== DIRECTIONS ==
Stop after the line containing "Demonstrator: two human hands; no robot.": print each line exactly from the first line of the listing up to that point.

== GIVEN MATERIAL ==
⁂
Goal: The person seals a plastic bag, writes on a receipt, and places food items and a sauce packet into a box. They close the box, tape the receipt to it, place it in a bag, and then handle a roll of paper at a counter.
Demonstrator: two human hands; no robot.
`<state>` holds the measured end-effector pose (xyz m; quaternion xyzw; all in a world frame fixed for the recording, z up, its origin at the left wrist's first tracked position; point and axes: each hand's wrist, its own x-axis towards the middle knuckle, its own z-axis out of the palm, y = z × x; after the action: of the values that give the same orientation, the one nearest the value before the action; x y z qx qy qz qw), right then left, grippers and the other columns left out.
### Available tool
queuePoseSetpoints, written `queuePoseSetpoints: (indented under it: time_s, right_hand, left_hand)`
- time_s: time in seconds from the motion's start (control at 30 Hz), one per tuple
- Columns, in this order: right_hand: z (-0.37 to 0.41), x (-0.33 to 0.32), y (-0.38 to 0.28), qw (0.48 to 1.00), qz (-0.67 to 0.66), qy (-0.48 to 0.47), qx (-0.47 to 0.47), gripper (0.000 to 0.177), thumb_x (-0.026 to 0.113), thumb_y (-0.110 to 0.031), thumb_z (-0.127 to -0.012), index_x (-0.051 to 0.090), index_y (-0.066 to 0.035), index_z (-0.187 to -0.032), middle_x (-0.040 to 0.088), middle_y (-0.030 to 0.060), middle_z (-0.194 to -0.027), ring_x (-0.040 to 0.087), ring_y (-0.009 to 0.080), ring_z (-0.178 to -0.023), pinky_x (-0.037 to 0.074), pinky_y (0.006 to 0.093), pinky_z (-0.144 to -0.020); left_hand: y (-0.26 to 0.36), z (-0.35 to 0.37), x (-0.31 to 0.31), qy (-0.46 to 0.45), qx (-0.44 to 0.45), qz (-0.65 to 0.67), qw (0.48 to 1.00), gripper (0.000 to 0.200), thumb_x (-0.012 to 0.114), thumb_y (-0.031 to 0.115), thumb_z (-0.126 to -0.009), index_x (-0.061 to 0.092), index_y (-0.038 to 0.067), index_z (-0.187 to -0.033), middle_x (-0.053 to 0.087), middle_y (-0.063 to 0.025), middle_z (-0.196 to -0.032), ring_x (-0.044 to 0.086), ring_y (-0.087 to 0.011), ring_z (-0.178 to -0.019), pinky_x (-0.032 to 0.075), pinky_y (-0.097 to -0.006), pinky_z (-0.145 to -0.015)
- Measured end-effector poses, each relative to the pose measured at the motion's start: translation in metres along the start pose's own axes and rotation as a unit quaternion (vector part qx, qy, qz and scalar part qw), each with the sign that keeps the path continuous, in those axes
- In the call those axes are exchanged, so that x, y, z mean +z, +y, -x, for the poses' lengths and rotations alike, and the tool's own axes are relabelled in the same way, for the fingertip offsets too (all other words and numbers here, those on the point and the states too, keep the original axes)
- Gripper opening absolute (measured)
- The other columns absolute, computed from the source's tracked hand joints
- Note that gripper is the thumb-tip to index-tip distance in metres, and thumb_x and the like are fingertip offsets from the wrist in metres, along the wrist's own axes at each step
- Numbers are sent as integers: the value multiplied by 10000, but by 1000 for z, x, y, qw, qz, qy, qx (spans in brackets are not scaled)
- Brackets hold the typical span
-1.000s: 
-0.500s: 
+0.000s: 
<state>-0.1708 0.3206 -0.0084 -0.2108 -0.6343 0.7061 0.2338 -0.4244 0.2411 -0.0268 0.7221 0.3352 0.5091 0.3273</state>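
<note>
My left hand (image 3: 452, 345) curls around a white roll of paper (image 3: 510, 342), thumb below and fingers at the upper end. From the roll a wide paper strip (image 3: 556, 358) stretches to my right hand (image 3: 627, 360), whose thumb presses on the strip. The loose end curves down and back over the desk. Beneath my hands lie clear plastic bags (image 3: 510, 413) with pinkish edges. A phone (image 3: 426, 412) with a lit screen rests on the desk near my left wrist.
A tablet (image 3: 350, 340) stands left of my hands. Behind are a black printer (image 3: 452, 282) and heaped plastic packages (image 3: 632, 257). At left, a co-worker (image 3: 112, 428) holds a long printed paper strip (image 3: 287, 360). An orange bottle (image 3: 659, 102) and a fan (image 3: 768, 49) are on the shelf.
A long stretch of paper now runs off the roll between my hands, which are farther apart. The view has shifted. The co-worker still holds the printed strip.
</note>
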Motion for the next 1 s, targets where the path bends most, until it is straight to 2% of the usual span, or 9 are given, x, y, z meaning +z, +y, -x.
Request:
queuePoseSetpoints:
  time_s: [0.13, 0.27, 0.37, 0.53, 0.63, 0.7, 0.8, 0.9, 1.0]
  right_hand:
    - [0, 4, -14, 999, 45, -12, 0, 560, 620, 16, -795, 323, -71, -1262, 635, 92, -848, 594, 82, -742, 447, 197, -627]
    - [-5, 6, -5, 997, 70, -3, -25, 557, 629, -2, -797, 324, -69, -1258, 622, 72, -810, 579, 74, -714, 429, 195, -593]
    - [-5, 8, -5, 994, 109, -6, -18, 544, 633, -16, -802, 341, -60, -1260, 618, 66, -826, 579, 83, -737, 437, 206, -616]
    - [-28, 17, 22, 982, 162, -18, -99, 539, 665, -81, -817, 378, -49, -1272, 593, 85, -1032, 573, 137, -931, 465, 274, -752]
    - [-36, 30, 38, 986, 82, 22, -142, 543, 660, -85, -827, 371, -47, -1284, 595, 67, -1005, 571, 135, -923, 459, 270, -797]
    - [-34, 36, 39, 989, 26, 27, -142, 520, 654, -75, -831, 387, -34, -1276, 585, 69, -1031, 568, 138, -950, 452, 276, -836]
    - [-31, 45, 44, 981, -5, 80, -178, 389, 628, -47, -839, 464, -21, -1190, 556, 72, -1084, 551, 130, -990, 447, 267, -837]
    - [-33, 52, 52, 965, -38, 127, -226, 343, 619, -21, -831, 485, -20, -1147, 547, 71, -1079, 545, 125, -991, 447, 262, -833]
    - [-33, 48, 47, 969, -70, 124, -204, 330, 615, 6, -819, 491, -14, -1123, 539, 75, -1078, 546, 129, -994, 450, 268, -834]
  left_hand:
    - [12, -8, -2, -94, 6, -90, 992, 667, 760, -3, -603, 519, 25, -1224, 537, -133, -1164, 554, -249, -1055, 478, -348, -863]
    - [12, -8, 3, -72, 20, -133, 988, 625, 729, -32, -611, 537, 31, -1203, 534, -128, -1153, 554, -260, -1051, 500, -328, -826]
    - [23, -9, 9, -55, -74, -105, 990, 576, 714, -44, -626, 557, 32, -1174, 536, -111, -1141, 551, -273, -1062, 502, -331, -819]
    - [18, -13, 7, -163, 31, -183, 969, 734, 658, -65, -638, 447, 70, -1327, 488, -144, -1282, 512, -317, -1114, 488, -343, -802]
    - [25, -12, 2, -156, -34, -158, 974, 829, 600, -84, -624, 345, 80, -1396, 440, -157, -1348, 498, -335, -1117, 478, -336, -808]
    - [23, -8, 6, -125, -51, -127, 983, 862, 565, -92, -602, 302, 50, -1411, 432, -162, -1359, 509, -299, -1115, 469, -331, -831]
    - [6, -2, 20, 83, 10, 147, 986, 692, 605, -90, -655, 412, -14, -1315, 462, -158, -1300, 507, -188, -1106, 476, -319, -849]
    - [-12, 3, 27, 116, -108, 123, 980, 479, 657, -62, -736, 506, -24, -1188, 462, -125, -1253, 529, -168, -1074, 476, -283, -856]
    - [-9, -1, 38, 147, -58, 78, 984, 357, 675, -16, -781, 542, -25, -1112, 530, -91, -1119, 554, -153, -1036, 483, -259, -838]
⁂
== ANSWER BOX ==
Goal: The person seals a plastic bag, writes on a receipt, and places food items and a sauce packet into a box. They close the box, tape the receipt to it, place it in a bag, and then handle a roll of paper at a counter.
Demonstrator: two human hands; no robot.

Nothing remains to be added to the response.